Aus der Natur geschöpft: Blumenmalerin Rachel Ruysch in der Alten Pinakothek | ABC-Z
Manchmal passt einfach alles. Im Fall der Rachel Ruysch war es sogar ein bisschen viel des Guten. Hätte sich ein Autor diese Story über eine frühe Emanzipierte ausgedacht, würden selbst Filmproduzenten einiges streichen. Den Lottogewinn zum Beispiel. Ruysch hat 1723 den Jackpot geknackt. Da ging die zehnfache Mutter auf die 60 zu und konnte vom Verkauf ihrer begehrten Blumenbilder vorzüglich leben.
Sie war ein Glückspilz, um in der Sprache der Botanik zu bleiben. Die 1664 in Den Haag geborene Malerin hat aber auch ihr Leben lang Unglaubliches geleistet. Noch 1749, im Jahr vor ihrem Tod, findet sie Johan van Gool ganz selbstverständlich an der Staffelei vor. Ihr erster Biograf ist angetan von der Geistesgegenwart der 84-Jährigen, die sich nie mit gefälliger Durchschnittsware zufriedengab. Vielmehr lässt sie auf Blüten und unter Blättern Käfer und Echsen krabbeln, manchmal geht es um Leben und Tod, und das so naturgetreu, dass Fachleute mühelos die Arten bestimmen können.

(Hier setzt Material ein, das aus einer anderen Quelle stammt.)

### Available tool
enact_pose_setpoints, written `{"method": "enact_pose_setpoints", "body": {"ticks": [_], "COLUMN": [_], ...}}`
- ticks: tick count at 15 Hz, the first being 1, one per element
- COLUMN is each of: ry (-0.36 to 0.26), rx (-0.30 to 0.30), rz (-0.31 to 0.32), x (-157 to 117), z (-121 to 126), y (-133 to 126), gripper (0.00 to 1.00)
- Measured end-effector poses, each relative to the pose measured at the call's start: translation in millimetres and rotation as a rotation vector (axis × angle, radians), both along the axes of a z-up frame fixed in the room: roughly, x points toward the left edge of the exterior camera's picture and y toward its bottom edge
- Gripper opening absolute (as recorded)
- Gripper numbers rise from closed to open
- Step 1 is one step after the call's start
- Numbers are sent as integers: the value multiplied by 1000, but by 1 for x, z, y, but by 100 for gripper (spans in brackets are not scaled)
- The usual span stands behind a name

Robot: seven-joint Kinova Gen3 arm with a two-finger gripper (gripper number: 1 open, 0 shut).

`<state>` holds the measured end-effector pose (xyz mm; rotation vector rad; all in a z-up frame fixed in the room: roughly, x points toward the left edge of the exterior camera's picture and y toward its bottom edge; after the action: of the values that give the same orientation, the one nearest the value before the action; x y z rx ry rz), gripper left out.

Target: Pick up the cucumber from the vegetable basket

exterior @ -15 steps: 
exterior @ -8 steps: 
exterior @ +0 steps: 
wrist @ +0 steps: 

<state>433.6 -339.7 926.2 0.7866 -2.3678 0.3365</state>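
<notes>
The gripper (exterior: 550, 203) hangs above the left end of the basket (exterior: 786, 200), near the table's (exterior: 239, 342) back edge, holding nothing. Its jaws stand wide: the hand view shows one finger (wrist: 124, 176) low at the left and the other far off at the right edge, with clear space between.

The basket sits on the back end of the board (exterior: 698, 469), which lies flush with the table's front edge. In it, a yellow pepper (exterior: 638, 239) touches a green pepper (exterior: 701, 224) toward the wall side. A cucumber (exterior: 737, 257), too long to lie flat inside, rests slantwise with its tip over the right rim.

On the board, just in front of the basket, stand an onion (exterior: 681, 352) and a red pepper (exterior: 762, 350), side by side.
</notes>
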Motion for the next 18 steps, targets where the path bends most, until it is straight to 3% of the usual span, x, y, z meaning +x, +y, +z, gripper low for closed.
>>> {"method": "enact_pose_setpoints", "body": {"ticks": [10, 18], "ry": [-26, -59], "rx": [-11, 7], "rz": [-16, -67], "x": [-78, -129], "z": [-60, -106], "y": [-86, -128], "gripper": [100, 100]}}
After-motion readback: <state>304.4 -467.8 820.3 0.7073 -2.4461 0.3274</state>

Die “Kunstheldin” wird in ganz Europa gefeiert
In entdeckungsfreudigen Zeiten war das hoch angesehen, als “Kunstheldin” wurde Ruysch bejubelt, nicht nur in den Niederlanden, sondern quer durch Europa. Von Düsseldorf, wo Kurfürst Johann Wilhelm von der Pfalz sie als Hofkünstlerin engagiert hatte, bis nach Sankt Petersburg, Wien und Florenz. Man wundert sich jedenfalls, dass Rachel Ruysch nun in München ihre erste umfassende monografische Ausstellung erhält. Mit Folgestationen in Toledo und Boston.
Dabei war diese Malerin nie vom Kunstmarkt verschwunden, Ruysch ist keine Wiederentdeckung, aber in ihrem künstlerischen wie naturforscherischen Interesse ein absolutes Phänomen. Auch familiär bedingt. Denn ihr Vater Frederik Ruysch war ein renommierter Botaniker und Anatom, zudem Prälektor der Amsterdamer Chirurgen-Gilde. Vor ihm hatte der von Rembrandt verewigte Dr. Tulp diesen Posten.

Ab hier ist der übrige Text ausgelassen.